Resultado dos investimentos: maio de 2026

Criado em em: 30 de junho de 2026 / Atualizado em: 30 de junho de 2026 Visualizações: 140

Maio foi marcado pelo impasse nas negociações entre os Estados Unidos e o Irã. O Estreito de Ormuz – passagem por onde circula grande parte do petróleo mundial – seguiu com fluxo reduzido, mantendo os preços de combustíveis elevados. Ao final do mês, sinais de que um acordo para reabertura da rota estava sendo finalizado, trouxeram algum alívio, mas sem sua confirmação. Nos Estados Unidos, a economia seguiu resiliente, com emprego firme e consumo ativo, mas sem sinalização de recuo da inflação. O Banco Central Americano (FED), que passou pela posse de um novo presidente em maio, adotou tom mais cauteloso, e o mercado passou a precificar uma possível alta de juros ainda neste ano. A bolsa americana, por outro lado, continuou em alta, impulsionada por uma temporada de balanços corporativos acima do esperado e pelo desempenho das empresas de inteligência artificial. O S&P 500 (principal índice do mercado acionário americano, composto por aproximadamente 500 das maiores empresas de capital aberto dos Estados Unidos) avançou 5,1% no mês.

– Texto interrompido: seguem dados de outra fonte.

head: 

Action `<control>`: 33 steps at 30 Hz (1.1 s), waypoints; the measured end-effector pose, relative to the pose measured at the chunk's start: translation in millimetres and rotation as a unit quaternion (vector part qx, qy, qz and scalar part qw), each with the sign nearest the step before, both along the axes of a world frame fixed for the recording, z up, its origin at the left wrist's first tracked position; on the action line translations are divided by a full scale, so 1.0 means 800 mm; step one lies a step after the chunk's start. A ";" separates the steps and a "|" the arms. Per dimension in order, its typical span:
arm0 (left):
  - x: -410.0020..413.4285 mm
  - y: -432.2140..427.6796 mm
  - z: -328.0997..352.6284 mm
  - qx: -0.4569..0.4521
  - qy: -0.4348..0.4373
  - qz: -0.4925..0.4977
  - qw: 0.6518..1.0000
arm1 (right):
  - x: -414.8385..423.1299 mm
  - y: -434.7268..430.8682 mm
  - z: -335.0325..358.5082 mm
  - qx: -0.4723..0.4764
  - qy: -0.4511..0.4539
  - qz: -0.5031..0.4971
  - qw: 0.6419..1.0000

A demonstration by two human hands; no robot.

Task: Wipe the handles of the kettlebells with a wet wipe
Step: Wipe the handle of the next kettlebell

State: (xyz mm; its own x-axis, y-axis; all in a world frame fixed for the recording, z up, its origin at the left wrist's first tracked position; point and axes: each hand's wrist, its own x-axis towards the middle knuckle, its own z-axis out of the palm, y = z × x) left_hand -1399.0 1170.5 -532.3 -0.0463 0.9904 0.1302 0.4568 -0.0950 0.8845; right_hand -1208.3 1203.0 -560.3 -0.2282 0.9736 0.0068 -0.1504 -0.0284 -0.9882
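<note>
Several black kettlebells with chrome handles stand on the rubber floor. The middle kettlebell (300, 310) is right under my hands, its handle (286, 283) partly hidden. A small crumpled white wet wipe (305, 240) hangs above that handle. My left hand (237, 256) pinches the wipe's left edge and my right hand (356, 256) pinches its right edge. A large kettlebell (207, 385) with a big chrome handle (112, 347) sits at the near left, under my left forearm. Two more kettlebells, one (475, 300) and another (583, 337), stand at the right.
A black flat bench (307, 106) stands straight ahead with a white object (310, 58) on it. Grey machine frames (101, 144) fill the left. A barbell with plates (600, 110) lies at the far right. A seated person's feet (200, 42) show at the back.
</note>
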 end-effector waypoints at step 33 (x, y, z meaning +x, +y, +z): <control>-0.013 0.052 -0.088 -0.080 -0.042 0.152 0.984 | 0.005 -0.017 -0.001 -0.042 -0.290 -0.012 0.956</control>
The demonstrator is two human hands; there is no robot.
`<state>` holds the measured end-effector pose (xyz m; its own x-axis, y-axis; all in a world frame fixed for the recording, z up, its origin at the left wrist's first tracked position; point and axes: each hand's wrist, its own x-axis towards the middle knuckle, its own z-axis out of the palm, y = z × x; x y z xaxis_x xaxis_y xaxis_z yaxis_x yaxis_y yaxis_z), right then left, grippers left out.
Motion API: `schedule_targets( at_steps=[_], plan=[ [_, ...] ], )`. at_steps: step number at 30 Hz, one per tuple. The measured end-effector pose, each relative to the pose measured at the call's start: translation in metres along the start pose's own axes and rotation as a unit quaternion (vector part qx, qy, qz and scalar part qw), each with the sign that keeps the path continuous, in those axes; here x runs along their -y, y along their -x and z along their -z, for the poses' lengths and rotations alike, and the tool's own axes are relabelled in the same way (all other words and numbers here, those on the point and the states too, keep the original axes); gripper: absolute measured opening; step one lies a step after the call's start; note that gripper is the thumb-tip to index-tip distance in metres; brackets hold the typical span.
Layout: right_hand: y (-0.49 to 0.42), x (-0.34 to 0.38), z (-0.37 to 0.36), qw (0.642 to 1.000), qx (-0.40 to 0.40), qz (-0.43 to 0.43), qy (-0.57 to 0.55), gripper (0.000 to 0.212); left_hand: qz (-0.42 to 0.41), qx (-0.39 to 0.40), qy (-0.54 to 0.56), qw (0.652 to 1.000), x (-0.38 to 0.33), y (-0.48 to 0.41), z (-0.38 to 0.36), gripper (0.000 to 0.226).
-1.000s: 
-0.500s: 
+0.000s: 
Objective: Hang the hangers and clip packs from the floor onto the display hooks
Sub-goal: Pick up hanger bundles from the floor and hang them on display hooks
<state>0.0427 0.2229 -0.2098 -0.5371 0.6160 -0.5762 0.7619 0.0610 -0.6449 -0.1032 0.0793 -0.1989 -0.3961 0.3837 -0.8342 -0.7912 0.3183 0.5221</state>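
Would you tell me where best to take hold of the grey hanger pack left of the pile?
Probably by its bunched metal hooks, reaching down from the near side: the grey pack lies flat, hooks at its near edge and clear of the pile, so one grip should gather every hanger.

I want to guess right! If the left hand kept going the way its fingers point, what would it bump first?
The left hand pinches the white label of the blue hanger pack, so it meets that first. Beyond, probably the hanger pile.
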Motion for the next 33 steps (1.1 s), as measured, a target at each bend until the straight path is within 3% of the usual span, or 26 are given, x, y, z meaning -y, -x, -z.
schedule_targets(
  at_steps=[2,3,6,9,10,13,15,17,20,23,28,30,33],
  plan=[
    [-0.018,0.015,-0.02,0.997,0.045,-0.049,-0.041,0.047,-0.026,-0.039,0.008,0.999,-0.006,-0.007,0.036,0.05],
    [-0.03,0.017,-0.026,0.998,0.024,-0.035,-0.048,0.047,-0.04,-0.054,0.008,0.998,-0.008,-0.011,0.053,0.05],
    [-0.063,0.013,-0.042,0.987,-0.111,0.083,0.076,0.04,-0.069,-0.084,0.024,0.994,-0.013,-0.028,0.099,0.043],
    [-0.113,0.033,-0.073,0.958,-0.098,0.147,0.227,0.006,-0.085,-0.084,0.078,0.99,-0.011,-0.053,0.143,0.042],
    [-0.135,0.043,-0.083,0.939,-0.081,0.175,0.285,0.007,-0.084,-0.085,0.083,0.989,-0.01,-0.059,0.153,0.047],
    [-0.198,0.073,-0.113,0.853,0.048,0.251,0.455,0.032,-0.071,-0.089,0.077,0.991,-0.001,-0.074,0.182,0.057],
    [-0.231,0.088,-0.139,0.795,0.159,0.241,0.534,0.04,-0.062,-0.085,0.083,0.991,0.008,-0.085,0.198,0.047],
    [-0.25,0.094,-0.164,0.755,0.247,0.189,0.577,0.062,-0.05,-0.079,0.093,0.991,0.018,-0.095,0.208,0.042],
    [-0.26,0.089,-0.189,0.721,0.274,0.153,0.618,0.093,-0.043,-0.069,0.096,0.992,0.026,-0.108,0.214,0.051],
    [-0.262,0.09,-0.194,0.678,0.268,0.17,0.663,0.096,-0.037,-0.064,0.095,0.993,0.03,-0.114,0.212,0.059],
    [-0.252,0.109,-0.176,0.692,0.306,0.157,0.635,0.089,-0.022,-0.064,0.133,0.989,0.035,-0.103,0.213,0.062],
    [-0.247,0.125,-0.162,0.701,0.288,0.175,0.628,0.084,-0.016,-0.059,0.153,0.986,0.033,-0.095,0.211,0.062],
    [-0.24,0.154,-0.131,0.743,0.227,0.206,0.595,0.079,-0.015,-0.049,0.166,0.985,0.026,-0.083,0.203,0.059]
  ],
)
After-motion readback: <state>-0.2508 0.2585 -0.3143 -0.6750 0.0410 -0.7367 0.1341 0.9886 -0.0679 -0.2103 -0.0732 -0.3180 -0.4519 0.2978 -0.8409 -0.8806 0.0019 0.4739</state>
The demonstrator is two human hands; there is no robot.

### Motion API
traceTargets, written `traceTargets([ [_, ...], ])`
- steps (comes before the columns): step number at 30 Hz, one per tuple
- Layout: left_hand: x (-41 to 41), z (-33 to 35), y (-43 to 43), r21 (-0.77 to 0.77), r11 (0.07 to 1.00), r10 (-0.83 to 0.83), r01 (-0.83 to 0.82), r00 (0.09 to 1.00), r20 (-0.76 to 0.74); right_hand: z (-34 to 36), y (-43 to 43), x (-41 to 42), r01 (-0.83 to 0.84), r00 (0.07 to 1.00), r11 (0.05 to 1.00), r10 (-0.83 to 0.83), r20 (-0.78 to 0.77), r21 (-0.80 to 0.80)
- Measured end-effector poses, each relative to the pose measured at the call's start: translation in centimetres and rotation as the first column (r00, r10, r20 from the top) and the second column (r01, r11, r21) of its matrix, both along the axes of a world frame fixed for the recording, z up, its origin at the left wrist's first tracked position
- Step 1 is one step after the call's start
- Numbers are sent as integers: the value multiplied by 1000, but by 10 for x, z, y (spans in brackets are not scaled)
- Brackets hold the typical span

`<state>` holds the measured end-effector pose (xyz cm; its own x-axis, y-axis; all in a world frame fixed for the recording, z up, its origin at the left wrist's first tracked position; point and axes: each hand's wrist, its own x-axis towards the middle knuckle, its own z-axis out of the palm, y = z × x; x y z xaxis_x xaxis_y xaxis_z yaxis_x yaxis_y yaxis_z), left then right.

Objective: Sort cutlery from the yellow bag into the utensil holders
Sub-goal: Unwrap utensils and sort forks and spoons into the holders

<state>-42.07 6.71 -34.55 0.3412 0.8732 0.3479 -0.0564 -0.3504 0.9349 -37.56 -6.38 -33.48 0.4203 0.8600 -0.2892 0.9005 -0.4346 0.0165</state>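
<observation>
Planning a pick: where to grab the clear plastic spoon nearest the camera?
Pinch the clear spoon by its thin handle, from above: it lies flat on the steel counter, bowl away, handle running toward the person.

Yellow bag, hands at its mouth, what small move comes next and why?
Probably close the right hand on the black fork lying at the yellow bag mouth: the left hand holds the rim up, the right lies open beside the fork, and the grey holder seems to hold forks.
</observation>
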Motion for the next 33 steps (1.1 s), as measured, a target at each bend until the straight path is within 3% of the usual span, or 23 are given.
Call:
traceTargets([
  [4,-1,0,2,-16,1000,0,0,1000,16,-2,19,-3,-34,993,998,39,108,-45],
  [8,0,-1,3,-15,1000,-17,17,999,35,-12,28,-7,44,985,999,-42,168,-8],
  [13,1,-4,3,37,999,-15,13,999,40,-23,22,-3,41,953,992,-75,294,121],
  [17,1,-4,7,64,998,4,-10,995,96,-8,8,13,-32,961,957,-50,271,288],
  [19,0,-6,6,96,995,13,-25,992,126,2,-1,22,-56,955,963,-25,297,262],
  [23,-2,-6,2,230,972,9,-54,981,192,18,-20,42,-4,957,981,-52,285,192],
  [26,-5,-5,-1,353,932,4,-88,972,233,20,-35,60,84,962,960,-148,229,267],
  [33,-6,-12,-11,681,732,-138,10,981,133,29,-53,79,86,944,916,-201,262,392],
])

No Brasil, a inflação seguiu pressionada pelos preços de alimentos, combustíveis e serviços, este último em nível histórico, reflexo de um mercado de trabalho ainda aquecido. A economia mostrou resiliência, com o PIB – Produto Interno Bruto vindo acima do esperado no início do ano. Diante desse quadro, o Banco Central reduziu o ritmo do processo de flexibilização monetária, reforçando um tom mais cauteloso e sinalizando maior rigor para novos cortes da Selic. O mercado passou a trabalhar com um ciclo de queda de juros mais curto do que o projetado no início do ano. A bolsa brasileira teve um mês desafiador: o Ibovespa caiu 7,2%, pressionado pela saída de cerca de R$ 15 bilhões de investidores estrangeiros, reflexo de uma rotação global de recursos para ativos de tecnologia nos Estados Unidos e na Ásia. O Real desvalorizou 1,6% frente ao Dólar. No mercado de crédito privado, houve uma valorização dos títulos de dívida emitidos por empresas, o que contribuiu positivamente para o desempenho das carteiras que possuem investimentos em debêntures.

Resultados dos planos de previdência

As carteiras de investimentos dos planos administrados pela Fundação Libertas na modalidade de Benefício Definido (BD) apresentaram rentabilidade consolidada de 0,98% em maio. Já os planos na modalidade de Contribuição Definida (CD) apresentaram rentabilidade consolidada de 0,74%.